## TASK INSTRUCTIONS
Every record below is to be restated word for word.

#####

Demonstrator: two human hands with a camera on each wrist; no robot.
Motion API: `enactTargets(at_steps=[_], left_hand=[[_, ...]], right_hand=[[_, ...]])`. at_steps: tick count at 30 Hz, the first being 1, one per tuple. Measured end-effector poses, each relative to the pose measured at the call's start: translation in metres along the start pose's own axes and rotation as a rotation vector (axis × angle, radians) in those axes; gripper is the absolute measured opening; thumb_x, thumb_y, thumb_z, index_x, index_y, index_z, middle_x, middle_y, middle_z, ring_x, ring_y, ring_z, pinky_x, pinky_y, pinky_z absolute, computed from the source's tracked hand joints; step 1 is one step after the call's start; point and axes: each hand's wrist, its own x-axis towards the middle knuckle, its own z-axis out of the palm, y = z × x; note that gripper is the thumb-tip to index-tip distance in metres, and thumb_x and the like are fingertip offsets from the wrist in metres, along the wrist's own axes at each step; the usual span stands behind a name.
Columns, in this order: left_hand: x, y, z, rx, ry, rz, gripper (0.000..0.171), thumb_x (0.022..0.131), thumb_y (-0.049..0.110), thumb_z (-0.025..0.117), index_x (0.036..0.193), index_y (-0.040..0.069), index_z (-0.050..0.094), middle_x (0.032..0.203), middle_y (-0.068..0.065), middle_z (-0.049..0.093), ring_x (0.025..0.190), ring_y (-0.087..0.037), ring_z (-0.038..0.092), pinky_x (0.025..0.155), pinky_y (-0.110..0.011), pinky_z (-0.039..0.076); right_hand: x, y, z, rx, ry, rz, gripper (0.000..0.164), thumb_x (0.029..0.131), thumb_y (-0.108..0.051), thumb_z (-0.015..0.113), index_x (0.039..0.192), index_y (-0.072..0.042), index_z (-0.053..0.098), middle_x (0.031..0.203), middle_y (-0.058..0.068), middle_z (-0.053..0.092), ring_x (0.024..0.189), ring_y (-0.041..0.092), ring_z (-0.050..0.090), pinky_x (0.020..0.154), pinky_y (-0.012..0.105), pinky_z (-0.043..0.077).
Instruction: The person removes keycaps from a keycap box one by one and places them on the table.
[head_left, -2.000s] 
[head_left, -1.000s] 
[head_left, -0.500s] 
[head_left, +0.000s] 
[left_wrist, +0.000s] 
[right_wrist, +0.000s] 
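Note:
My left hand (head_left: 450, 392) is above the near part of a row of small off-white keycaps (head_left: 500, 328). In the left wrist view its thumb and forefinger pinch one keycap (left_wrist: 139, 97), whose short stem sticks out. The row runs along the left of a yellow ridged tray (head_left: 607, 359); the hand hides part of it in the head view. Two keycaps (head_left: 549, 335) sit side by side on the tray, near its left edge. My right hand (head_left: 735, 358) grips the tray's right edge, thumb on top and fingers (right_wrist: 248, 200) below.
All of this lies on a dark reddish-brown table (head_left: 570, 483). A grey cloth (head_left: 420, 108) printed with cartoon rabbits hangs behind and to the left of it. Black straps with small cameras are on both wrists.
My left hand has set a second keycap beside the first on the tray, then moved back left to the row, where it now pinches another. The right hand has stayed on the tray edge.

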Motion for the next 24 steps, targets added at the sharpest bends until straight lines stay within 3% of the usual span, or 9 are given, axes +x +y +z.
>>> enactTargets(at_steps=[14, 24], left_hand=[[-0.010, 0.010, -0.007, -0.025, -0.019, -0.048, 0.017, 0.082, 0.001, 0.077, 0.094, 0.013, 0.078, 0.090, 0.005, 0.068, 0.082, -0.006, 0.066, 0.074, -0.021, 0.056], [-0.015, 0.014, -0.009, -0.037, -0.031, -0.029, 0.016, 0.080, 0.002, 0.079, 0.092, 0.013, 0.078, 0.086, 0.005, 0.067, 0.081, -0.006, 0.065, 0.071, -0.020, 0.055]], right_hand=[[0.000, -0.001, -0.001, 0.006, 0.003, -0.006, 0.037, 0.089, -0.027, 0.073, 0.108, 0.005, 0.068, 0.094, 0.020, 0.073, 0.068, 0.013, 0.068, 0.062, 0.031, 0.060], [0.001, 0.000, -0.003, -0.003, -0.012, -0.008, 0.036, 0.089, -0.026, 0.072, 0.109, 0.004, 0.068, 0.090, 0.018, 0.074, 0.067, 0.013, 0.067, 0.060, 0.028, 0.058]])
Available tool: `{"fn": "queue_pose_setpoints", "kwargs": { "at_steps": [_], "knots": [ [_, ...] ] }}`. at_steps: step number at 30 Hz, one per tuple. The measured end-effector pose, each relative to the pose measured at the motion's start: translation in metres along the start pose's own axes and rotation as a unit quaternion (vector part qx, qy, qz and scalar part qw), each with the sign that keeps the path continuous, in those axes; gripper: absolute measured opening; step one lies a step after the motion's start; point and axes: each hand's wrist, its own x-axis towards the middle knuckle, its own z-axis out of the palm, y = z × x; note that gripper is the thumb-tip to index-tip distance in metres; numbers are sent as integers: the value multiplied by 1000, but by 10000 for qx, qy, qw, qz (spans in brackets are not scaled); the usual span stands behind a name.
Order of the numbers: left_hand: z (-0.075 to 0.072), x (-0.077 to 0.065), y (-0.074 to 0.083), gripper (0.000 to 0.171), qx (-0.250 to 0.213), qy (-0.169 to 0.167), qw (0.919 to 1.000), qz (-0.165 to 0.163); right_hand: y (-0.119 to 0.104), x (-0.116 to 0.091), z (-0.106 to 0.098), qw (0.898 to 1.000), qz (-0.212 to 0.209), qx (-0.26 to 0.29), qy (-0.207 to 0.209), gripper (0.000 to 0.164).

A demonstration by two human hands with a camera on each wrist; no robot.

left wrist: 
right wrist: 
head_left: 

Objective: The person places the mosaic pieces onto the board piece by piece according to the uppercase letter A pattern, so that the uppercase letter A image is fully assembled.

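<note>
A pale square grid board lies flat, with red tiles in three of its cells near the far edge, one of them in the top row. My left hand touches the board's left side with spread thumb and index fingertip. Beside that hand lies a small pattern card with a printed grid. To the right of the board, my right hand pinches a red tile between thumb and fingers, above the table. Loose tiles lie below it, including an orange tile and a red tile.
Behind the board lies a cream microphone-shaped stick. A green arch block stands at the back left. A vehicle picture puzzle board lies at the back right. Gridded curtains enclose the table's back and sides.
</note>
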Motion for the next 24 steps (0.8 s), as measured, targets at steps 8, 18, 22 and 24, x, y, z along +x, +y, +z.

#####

## WRITTEN ANSWER
Demonstrator: two human hands with a camera on each wrist; no robot.
Motion API: `enactTargets(at_steps=[_], left_hand=[[_, ...]], right_hand=[[_, ...]])`. at_steps: tick count at 30 Hz, the first being 1, one per tuple. Measured end-effector poses, each relative to the pose measured at the call's start: translation in metres along the start pose's own axes and rotation as a rotation vector (axis × angle, radians) in those axes; gripper is the absolute measured opening; thumb_x, thumb_y, thumb_z, index_x, index_y, index_z, middle_x, middle_y, middle_z, ring_x, ring_y, ring_z, pinky_x, pinky_y, pinky_z absolute, computed from the source's tracked hand joints; step 1 is one step after the call's start; point and axes: each hand's wrist, its own x-axis towards the middle knuckle, its own z-axis out of the palm, y = z × x; note that gripper is the thumb-tip to index-tip distance in metres, and thumb_x and the like are fingertip offsets from the wrist in metres, along the wrist's own axes at each step; the usual span stands behind a name.
Columns, in this order: left_hand: x, y, z, rx, ry, rz, gripper (0.000..0.171), thumb_x (0.022..0.131), thumb_y (-0.049..0.110), thumb_z (-0.025..0.117), index_x (0.036..0.193), index_y (-0.040..0.069), index_z (-0.050..0.094), middle_x (0.032..0.203), middle_y (-0.068..0.065), middle_z (-0.049..0.093), ring_x (0.025..0.190), ring_y (-0.087..0.037), ring_z (-0.038..0.092), pinky_x (0.025..0.155), pinky_y (-0.110..0.011), pinky_z (-0.039..0.076); right_hand: x, y, z, rx, ry, rz, gripper (0.000..0.164), thumb_x (0.029..0.131), thumb_y (-0.108..0.051), thumb_z (-0.015..0.113), index_x (0.039..0.192), index_y (-0.072..0.042), index_z (-0.053..0.098), middle_x (0.031..0.203), middle_y (-0.058..0.068), middle_z (-0.053..0.092), ring_x (0.024..0.189), ring_y (-0.041..0.092), ring_z (-0.050..0.090), pinky_x (0.020..0.154), pinky_y (-0.012..0.105), pinky_z (-0.043..0.077).
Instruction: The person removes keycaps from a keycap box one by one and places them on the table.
[head_left, -2.000s] 
[head_left, -1.000s] 
[head_left, -0.500s] 
[head_left, +0.000s] 
[left_wrist, +0.000s] 
[right_wrist, +0.000s] 
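Note:
My left hand (head_left: 450, 392) is above the near part of a row of small off-white keycaps (head_left: 500, 328). In the left wrist view its thumb and forefinger pinch one keycap (left_wrist: 139, 97), whose short stem sticks out. The row runs along the left of a yellow ridged tray (head_left: 607, 359); the hand hides part of it in the head view. Two keycaps (head_left: 549, 335) sit side by side on the tray, near its left edge. My right hand (head_left: 735, 358) grips the tray's right edge, thumb on top and fingers (right_wrist: 248, 200) below.
All of this lies on a dark reddish-brown table (head_left: 570, 483). A grey cloth (head_left: 420, 108) printed with cartoon rabbits hangs behind and to the left of it. Black straps with small cameras are on both wrists.
My left hand has set a second keycap beside the first on the tray, then moved back left to the row, where it now pinches another. The right hand has stayed on the tray edge.
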
Motion for the next 24 steps, targets added at the sharpest bends until straight lines stay within 3% of the usual span, or 9 are given, axes +x +y +z.
>>> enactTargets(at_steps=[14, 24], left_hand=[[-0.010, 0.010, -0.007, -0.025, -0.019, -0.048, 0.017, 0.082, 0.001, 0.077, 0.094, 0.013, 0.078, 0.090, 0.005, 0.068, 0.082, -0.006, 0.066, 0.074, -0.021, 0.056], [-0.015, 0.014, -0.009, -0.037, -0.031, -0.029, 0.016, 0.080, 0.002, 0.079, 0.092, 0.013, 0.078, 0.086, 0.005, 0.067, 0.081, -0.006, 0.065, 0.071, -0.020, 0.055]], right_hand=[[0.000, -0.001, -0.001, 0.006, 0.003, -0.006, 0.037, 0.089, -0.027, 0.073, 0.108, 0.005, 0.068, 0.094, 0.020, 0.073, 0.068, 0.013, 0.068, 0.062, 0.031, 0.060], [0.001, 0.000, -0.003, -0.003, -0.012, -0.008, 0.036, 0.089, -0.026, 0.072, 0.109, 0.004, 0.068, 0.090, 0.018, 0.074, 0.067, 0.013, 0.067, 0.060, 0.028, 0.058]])
Available tool: `{"fn": "queue_pose_setpoints", "kwargs": { "at_steps": [_], "knots": [ [_, ...] ] }}`. at_steps: step number at 30 Hz, one per tuple. The measured end-effector pose, each relative to the pose measured at the motion's start: translation in metres along the start pose's own axes and rotation as a unit quaternion (vector part qx, qy, qz and scalar part qw), each with the sign that keeps the path continuous, in those axes; gripper: absolute measured opening; step one lies a step after the motion's start; point and axes: each hand's wrist, its own x-axis towards the middle knuckle, its own z-axis out of the palm, y = z × x; note that gripper is the thumb-tip to index-tip distance in metres; numbers are sent as integers: the value multiplied by 1000, but by 10000 for qx, qy, qw, qz (spans in brackets are not scaled); the usual span stands behind a name.
Order of the numbers: left_hand: z (-0.075 to 0.072), x (-0.077 to 0.065), y (-0.074 to 0.083), gripper (0.000 to 0.171), qx (-0.250 to 0.213), qy (-0.169 to 0.167), qw (0.919 to 1.000), qz (-0.165 to 0.163); right_hand: y (-0.119 to 0.104), x (-0.116 to 0.091), z (-0.106 to 0.098), qw (0.898 to 1.000), qz (-0.212 to 0.209), qx (-0.26 to 0.29), qy (-0.207 to 0.209), gripper (0.000 to 0.164).

A demonstration by two human hands with a camera on each wrist; no robot.

left wrist: 
right wrist: 
head_left: 

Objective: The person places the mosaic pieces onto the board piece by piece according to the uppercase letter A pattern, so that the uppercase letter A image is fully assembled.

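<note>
A pale square grid board lies flat, with red tiles in three of its cells near the far edge, one of them in the top row. My left hand touches the board's left side with spread thumb and index fingertip. Beside that hand lies a small pattern card with a printed grid. To the right of the board, my right hand pinches a red tile between thumb and fingers, above the table. Loose tiles lie below it, including an orange tile and a red tile.
Behind the board lies a cream microphone-shaped stick. A green arch block stands at the back left. A vehicle picture puzzle board lies at the back right. Gridded curtains enclose the table's back and sides.
</note>
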Motion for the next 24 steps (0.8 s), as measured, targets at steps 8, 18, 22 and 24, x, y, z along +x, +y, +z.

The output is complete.